Brief
The job is to find each line of the records below that includes the word "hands" and copy it.

[The input — start]

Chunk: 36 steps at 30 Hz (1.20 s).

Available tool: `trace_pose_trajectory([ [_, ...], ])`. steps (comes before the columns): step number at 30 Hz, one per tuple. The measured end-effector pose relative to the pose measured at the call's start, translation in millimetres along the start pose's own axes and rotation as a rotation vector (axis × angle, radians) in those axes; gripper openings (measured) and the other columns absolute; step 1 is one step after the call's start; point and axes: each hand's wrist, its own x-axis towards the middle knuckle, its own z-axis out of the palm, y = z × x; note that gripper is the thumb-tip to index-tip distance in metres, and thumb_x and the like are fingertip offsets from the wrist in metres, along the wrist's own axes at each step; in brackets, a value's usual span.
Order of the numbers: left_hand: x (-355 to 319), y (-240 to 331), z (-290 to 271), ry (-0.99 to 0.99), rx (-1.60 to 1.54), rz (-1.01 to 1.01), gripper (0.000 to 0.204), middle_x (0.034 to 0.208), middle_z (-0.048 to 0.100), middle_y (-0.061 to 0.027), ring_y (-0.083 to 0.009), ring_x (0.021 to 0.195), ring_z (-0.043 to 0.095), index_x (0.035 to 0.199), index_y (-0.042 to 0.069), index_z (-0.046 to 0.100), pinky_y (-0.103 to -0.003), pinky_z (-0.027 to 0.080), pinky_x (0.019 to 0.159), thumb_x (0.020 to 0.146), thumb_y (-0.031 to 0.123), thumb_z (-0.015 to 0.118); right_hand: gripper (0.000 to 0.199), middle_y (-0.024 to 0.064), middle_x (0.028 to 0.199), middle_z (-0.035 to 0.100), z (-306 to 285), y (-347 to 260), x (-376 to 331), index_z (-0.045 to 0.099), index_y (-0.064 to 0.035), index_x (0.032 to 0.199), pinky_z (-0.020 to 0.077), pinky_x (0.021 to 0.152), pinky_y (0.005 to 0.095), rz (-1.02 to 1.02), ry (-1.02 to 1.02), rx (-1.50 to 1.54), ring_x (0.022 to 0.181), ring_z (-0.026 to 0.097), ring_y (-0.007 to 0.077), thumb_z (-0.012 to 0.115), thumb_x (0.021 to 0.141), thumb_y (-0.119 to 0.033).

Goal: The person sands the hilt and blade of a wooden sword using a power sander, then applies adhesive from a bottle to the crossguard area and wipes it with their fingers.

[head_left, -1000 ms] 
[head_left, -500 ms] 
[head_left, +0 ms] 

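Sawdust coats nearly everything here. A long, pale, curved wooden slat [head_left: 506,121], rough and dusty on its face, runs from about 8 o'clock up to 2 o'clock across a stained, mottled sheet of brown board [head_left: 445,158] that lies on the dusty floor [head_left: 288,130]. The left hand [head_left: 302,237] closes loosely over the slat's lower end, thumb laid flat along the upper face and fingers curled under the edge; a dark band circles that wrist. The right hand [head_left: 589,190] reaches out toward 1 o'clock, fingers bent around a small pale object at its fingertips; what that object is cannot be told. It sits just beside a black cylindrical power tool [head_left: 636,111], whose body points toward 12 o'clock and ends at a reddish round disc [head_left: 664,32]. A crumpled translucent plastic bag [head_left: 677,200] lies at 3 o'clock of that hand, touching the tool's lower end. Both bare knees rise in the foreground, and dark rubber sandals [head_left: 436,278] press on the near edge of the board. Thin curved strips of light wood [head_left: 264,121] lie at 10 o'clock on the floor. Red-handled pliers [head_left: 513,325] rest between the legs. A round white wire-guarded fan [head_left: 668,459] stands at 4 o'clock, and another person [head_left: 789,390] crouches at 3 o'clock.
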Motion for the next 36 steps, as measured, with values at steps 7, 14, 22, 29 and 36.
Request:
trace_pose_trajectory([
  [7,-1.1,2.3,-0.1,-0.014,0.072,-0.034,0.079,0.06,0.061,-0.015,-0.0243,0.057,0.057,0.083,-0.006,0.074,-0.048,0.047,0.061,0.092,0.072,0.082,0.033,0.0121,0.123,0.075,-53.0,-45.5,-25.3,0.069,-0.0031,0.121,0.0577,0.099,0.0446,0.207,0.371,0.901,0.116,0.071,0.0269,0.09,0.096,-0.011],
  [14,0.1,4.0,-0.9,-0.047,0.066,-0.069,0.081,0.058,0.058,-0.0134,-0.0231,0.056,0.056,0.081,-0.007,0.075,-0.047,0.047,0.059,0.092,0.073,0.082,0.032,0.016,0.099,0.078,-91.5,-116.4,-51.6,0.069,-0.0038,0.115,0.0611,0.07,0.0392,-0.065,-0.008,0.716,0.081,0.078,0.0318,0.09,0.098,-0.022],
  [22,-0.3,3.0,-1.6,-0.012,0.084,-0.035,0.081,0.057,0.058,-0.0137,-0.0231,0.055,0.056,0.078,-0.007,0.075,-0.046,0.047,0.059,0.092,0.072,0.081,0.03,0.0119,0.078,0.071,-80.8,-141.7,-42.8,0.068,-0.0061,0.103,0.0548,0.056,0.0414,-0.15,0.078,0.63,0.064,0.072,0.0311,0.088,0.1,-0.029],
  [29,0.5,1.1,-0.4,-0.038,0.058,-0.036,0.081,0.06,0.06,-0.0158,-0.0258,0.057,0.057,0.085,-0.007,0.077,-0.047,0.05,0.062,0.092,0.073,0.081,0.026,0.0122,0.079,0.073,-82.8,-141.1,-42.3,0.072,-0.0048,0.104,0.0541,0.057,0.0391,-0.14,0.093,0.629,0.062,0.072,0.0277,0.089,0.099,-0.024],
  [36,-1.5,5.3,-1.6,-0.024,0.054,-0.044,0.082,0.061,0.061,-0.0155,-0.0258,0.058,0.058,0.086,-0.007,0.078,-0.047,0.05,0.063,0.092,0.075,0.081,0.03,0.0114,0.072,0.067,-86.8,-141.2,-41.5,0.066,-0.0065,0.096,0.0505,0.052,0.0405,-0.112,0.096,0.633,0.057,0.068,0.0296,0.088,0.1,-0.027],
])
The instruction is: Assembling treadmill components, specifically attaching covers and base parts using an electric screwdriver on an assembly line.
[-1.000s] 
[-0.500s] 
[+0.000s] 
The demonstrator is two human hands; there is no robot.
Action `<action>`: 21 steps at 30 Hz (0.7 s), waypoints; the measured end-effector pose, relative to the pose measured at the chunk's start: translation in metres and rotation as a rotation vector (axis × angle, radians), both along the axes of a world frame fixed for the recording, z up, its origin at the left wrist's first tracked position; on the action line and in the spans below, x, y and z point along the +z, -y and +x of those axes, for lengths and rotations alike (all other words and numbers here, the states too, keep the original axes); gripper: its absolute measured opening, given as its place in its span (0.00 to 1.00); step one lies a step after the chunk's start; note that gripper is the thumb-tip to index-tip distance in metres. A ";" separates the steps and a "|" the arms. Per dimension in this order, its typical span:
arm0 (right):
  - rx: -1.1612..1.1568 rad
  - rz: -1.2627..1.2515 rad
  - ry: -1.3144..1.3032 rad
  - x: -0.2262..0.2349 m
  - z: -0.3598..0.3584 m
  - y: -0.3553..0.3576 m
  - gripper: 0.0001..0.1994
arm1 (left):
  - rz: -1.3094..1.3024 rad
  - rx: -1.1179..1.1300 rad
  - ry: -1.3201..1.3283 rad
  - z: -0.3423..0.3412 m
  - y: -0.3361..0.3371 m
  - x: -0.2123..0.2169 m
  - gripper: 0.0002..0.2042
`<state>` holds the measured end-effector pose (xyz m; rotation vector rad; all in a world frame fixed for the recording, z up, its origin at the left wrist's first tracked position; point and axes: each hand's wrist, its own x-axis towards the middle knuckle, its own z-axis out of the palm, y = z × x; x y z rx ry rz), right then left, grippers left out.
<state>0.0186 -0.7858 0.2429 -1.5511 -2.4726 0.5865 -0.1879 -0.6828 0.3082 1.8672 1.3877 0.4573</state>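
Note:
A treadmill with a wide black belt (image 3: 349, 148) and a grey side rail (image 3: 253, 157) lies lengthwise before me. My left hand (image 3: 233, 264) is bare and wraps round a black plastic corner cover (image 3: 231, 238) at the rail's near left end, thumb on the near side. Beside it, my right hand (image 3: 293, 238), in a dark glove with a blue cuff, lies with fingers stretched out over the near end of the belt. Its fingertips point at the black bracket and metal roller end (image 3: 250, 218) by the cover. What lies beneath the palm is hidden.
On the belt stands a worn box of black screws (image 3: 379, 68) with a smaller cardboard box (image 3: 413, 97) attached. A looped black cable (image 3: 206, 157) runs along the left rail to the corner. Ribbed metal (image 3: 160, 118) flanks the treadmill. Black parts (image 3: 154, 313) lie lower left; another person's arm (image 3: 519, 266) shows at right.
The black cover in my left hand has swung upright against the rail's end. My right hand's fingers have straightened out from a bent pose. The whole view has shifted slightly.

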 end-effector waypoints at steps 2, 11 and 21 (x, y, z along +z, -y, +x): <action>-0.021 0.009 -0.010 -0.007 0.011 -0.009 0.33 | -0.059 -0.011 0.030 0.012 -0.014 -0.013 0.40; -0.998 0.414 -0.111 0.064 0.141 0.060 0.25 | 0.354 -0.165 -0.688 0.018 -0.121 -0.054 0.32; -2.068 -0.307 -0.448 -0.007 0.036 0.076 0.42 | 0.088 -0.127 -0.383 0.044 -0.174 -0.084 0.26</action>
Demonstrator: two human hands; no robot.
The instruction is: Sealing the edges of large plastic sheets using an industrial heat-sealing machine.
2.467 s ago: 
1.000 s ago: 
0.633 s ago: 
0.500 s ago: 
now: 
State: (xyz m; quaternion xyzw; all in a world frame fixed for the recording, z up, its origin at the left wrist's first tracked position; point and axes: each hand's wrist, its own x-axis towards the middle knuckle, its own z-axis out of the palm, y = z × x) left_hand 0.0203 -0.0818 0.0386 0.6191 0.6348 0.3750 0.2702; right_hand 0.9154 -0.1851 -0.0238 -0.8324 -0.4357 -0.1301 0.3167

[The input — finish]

Written response
The demonstrator is two human hands; there is no robot.
Demonstrator: two human hands; no robot.

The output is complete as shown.